The targets file, which can be found in the root of this project, determines which platforms and architectures the binary should be (cross-)compiled into.

The following platforms are set by default:

linux/amd64
linux/arm64
linux/arm/7
linux/arm/6
linux/arm/5
windows/amd64
darwin/amd64

Run go tool dist list to see all possible combinations supported by go in case you wish to add your own.

NOTE: The IronFlock Agent only supports a limited amount of targets, please read more here

Target platform and architecture limitations

Due to this project using a CGo-free port of SQLite/SQLite3, the IronFlock Agent can only be built into a limited amount of target platforms and architectures:

linux/386
linux/amd64
linux/arm
linux/arm64
linux/riscv64
windows/amd64
windows/arm64
darwin/amd64
darwin/arm64
freebsd/amd64

Versioning

The version that is baked into the binary on build is determined by the string provided in the src/release/version.txt file. Adjust this file accordingly before making a build.
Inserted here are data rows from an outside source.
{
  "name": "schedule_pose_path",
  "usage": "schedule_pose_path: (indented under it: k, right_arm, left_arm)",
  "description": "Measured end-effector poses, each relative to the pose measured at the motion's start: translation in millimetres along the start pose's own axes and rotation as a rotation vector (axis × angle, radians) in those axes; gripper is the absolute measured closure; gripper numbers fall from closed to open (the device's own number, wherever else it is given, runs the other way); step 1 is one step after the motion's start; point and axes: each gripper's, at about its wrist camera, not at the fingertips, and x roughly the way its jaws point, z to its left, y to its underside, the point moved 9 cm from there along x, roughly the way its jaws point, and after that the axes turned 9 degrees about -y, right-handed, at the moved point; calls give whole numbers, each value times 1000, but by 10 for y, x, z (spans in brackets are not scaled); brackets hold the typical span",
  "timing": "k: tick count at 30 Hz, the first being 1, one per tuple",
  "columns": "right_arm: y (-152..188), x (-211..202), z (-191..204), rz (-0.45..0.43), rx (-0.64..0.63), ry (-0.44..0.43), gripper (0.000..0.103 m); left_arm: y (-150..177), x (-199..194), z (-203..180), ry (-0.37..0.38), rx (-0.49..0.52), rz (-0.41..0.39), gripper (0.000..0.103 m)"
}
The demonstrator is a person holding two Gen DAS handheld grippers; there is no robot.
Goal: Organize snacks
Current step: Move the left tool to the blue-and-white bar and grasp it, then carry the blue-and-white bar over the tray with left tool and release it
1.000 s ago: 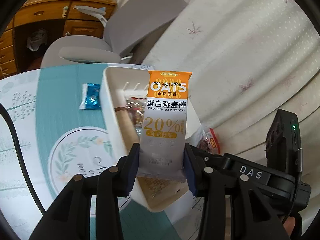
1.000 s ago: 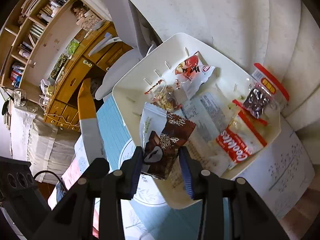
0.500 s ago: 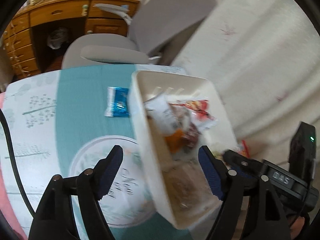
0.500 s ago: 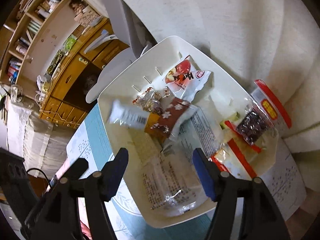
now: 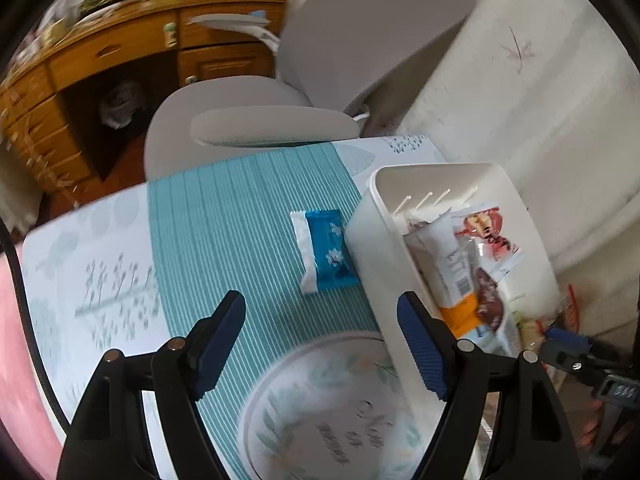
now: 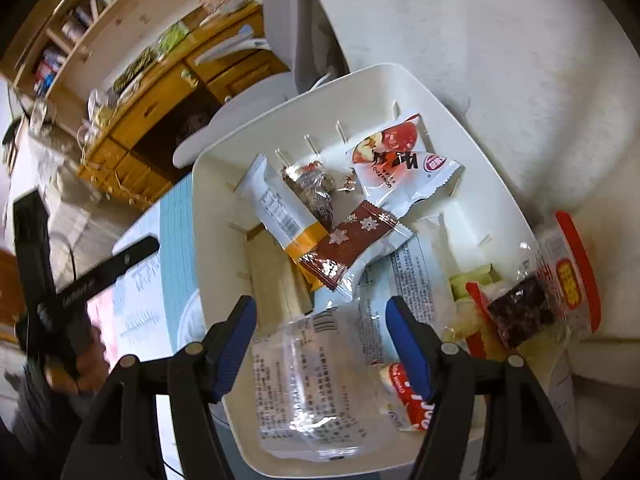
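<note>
- The white bin (image 5: 362, 240) is sitting at the bench (image 5: 224, 240) edge, its near wall rising just ahead of the left tongs' (image 5: 320, 344) right finger; teal-striped cloth is lying bare ahead of and to the left of those tongs.
- A blue snack packet (image 5: 326, 250) is lying flat on the cloth ahead of the left tongs, just beside the bin's outer wall.
- The left tongs are standing wide apart, gripping nothing.
- The right tongs (image 6: 320, 340) are hanging over the bin (image 6: 224, 160) — spread wide and empty, with a clear crinkled bag (image 6: 304, 384) lying below and between the fingers.
- Ahead of the right tongs, an orange-and-white oat bar (image 6: 280, 212) is lying diagonally, a brown snowflake packet (image 6: 348, 244) overlapping its orange end, and a red-and-white apple packet (image 6: 400, 164) farther ahead.
- To the right of the right tongs, a red-trimmed clear bag (image 6: 560, 280) is draping over the bin's rim — its contents are hard to make out.
</note>
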Motion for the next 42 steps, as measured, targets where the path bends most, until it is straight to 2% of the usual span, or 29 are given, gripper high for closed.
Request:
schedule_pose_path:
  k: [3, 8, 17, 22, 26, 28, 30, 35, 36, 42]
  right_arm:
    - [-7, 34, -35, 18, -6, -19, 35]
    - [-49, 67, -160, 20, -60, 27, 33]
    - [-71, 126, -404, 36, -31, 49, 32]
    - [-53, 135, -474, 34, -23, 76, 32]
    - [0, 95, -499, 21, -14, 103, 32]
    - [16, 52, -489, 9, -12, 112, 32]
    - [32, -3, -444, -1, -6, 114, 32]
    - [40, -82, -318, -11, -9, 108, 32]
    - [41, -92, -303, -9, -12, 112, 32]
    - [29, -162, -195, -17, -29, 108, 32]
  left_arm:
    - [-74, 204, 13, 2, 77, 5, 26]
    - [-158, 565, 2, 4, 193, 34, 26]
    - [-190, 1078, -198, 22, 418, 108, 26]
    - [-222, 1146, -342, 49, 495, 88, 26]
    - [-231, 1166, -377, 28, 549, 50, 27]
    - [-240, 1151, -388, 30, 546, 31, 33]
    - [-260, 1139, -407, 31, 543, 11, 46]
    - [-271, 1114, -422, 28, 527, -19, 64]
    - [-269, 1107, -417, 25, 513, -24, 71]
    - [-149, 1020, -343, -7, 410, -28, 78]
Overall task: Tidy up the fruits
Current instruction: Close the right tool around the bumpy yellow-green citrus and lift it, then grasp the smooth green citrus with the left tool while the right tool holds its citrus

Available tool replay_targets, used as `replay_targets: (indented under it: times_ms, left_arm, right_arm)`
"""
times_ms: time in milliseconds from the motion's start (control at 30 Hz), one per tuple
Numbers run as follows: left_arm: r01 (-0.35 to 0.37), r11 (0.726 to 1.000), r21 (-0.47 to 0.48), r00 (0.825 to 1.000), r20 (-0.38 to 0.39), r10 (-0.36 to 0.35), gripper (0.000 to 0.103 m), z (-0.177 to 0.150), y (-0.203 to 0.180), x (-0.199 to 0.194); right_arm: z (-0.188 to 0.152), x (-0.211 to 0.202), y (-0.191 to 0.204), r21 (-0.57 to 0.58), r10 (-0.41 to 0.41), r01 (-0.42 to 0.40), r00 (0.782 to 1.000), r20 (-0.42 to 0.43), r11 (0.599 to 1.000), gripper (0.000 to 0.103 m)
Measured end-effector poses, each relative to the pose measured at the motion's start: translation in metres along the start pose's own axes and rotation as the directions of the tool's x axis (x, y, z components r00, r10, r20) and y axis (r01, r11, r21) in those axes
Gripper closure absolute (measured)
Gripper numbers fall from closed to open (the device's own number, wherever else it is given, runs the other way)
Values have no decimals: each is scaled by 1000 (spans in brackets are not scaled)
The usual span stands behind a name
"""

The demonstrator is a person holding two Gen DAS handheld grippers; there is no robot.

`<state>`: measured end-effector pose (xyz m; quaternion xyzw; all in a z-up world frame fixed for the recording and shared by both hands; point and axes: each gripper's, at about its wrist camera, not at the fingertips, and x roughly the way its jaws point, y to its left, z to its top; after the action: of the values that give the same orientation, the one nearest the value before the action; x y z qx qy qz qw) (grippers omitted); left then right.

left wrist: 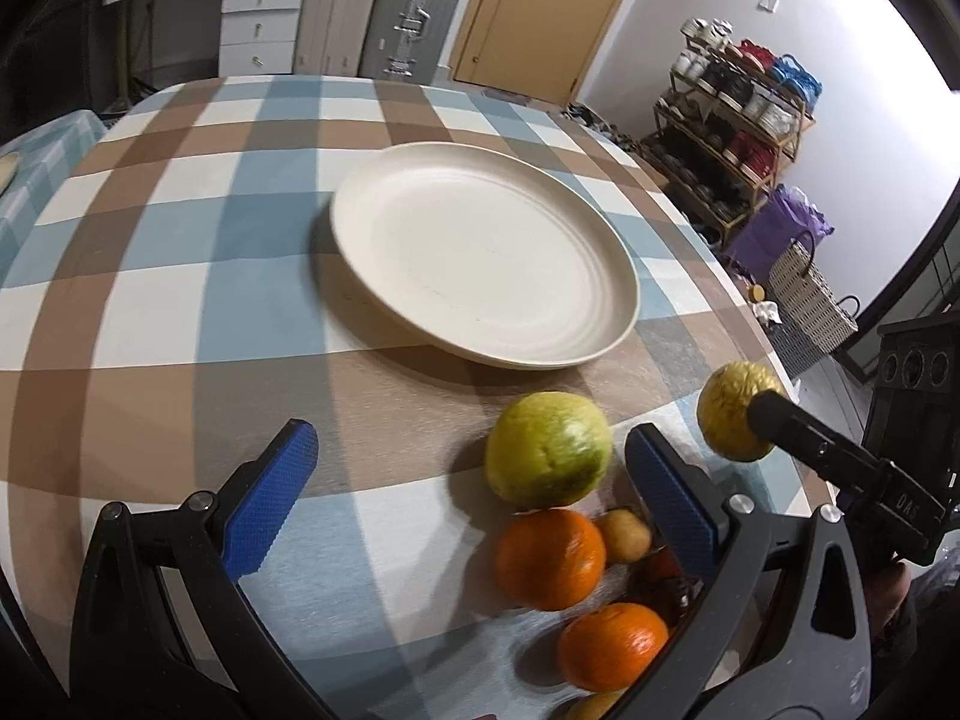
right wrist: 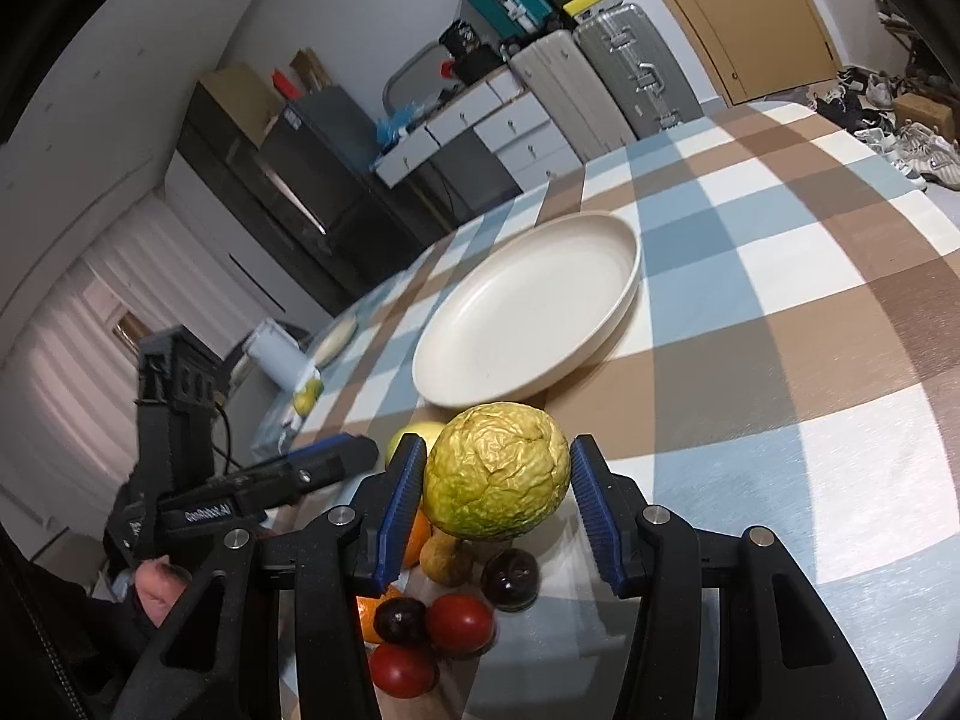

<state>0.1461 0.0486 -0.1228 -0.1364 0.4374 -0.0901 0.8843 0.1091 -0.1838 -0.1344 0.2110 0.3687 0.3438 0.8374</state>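
- Right gripper (right wrist: 492,495): jaws closed on wrinkled fruit (right wrist: 497,471), lifted above the pile.
- Left gripper (left wrist: 468,498): wide open, empty.
- Plate (left wrist: 624,300): bare; oranges (left wrist: 549,558) remain unsorted.

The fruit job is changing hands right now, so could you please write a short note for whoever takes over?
Right gripper: shut on the wrinkled yellow fruit, lifted above the pile.
Left gripper: open, holding nothing, low over the table near the pile.
Plate: bare, mid-table.
Pile, near edge: green fruit, two oranges, small tan fruit, two red ones, two dark ones.
Done: nothing placed. Left: likely everything onto the plate.
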Motion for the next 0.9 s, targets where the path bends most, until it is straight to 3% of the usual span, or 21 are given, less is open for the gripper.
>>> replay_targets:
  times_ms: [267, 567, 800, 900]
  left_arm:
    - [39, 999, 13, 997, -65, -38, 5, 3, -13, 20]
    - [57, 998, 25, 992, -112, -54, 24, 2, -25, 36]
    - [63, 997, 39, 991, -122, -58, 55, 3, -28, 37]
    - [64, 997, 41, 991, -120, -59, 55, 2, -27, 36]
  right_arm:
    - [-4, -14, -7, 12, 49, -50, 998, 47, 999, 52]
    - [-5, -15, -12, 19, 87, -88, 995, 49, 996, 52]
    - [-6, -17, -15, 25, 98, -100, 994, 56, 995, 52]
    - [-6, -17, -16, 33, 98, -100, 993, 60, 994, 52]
Once built the version of a binary can be verified with:

./reagent -version

Local build/publish (fallback)

CI (above) is the primary path. The original local recipes still work for ad-hoc builds and manual recovery, but require local gcloud/docker auth:

  • just build-all-docker — cross-compile every target inside the builder image into build/.
  • just publish — upload the build/ binaries to the re-agent bucket.
  • just push-docker-image — build + push the multi-arch agent images.
  • just rollout!!! USE WITH CAUTION !!! build + publish + promote (incl. availableVersions.json) in one local step; make sure src/release/version.txt and availableVersions.json are correct first.

Implementation

The Reagent makes use of WAMP and Docker as its two key technologies.

WAMP

References

Docker

In order to implement a daemon running on an IoT device that is able to manage, create, stop and remove Docker containers we use the officially supported Go SDK.

Please remember that on a default docker setup on a Linux platform we always have to launch the daemon with root permissions, since the docker daemon is accessed via the socket ///var/run/docker.sock which is only readable with root permissions by default.